Moore's 2018 debut novel, She Would Be King, is set early in Liberia's history and is an example of magical realism, featuring protagonists with superhuman abilities. The novel received largely positive reviews. "Reading Wayétu Moore's debut novel, She Would Be King (Graywolf Press), feels a lot like watching a superb athlete's performance," Bethanne Patrick wrote in Time Magazine. Lovia Gyarkye wrote in The New York Times: She Would Be King is an ambitious and expansive novel that explores the nuances of Liberian history...Ms. Moore skillfully reconsiders the idealism of the early African-American settlers through their interactions with the indigenous peoples and braids together intimate story lines centered around universal themes: falling in love, defying familial expectations and the difficulties of doing the right thing. A brief review in The New Yorker stated: "The force and the symbolism of myth pervade Moore's engrossing tale."

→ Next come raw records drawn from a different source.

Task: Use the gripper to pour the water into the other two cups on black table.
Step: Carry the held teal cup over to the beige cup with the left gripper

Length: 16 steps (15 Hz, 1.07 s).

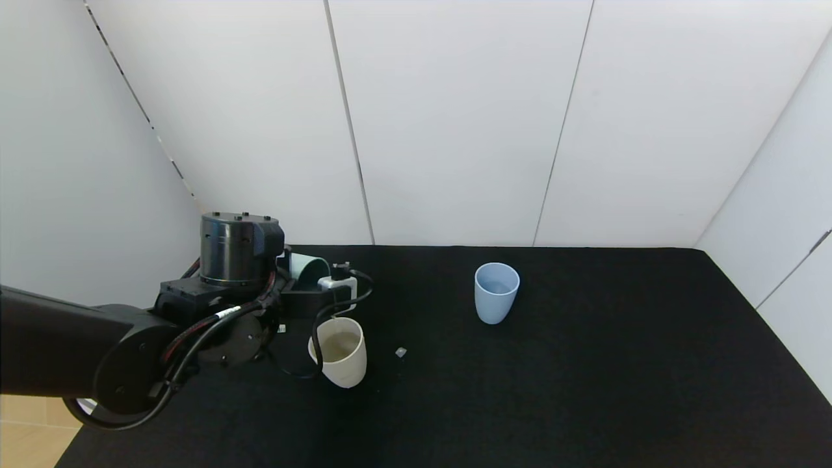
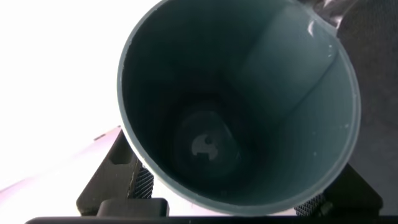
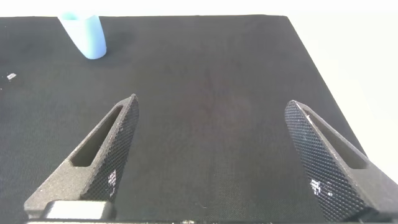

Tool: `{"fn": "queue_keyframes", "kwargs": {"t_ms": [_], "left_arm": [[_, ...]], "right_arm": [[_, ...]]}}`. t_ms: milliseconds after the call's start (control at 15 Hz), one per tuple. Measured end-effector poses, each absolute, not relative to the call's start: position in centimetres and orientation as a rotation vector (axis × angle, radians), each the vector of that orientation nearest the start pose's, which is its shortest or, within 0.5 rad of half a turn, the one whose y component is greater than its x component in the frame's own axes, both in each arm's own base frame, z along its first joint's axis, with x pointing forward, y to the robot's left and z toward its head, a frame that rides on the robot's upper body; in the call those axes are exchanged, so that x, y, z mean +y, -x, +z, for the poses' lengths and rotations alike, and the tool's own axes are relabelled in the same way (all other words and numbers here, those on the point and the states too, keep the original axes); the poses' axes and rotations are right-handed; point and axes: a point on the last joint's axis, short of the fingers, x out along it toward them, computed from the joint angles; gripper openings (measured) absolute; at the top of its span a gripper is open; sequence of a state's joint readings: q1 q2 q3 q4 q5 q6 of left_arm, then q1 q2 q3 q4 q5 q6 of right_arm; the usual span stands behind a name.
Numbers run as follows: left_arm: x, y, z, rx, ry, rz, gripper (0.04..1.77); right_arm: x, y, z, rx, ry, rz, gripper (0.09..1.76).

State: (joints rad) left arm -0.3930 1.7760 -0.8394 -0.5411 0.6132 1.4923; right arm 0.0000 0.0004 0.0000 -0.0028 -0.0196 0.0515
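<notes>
Left gripper (image 1: pixel 305 286) clamped on teal cup (image 2: pixel 239 106) (tilted over beige cup (image 1: pixel 339 351)); light, rigid, slick walls, so grip mid-body. Right gripper (image 3: pixel 211 155) jaws apart, idle.

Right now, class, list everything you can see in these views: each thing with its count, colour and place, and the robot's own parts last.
Teal-green cup: one, teal-green, darker inside, held tipped over near the table's back left, above the cream cup.
Cream cup: one, cream-beige, upright on the table's left, liquid visible inside.
Blue cup: one, pale periwinkle blue, upright near the table's middle, towards the back.
Small scrap: one, pale grey, on the table just right of the cream cup.
Table: one, black, matte, filling the foreground.
Wall panels: several, white, behind and beside the table.
Left gripper: one, black, shut on the teal-green cup.
Right gripper: one, black, open above bare table on the right.
</notes>
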Motion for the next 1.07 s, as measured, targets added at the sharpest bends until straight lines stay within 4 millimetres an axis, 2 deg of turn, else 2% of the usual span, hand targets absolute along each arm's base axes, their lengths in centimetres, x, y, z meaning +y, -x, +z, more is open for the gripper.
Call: {"fn": "queue_keyframes", "kwargs": {"t_ms": [600, 1067], "left_arm": [[-10.77, -29.24, 16.00, 0.473, -1.800, -0.105, 1.17], [-10.93, -28.75, 16.52, 0.466, -1.845, -0.098, 1.17]], "right_arm": [[-0.04, 2.28, 7.58, -0.003, -0.052, -0.020, 1.71], [-0.04, 2.28, 7.58, -0.003, -0.052, -0.020, 1.71]]}}
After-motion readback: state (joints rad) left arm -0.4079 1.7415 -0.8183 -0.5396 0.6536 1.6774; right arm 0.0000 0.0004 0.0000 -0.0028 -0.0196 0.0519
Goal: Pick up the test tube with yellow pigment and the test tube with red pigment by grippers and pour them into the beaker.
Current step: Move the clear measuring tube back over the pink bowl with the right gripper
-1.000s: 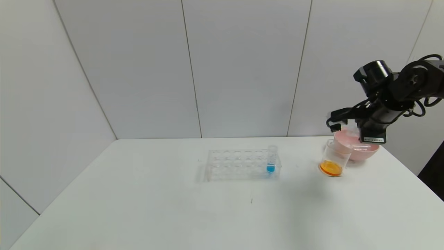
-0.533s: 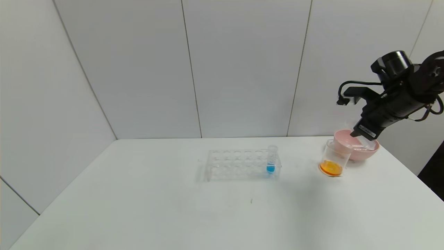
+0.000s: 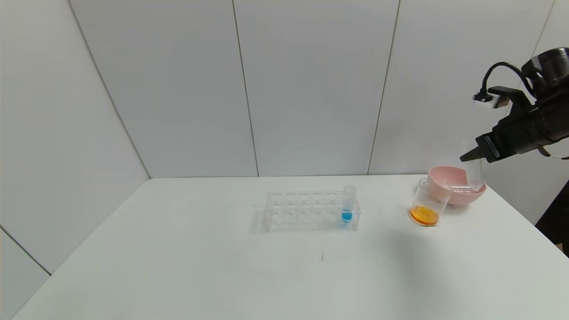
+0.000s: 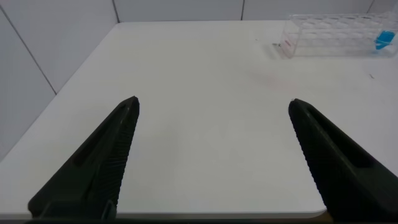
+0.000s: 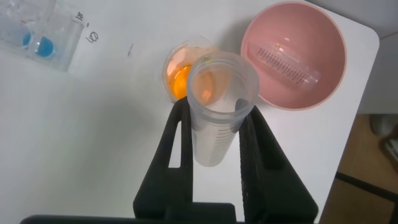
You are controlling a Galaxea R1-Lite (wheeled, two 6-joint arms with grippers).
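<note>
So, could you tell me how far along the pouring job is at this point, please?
Done: the beaker holds orange liquid, and one emptied tube lies in the pink bowl. In hand: the right gripper, raised above the bowl, is shut on a second tube that looks empty. Left: setting that tube down. The left gripper is open, idle over the table.

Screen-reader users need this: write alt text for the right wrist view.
The right gripper is shut on an empty test tube, above a beaker holding orange liquid. Beside the beaker, a pink bowl holds another empty tube.
</note>
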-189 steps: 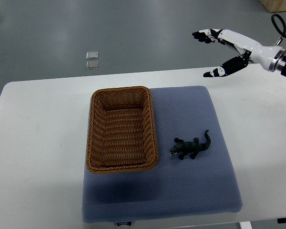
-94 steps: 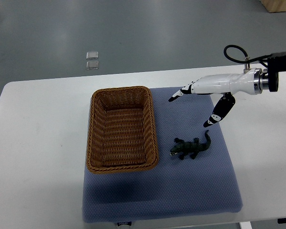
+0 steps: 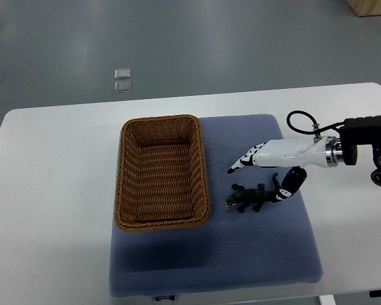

The novel was chosen by Sarah Jessica Parker as the fifth American Library Association Book Club Central pick in 2018.

==The Dragons, The Giant, The Women==

The Dragons, The Giant, The Women, a memoir, was published by Graywolf Press in June 2020. The book describes Moore's childhood experiences during the Liberian Civil War.

In an interview prior to its publication, Moore said of the book: maybe [it will] give a new perspective to the African war story that isn't about some aid worker who came in and saved us, and we weren't in a refugee camp. This was my dad doing what he could to make sure we were safe, my mom risking everything to go back, and this network of women soldiers that created a business trafficking people's families out of the country when no one was allowed out of the country at the time.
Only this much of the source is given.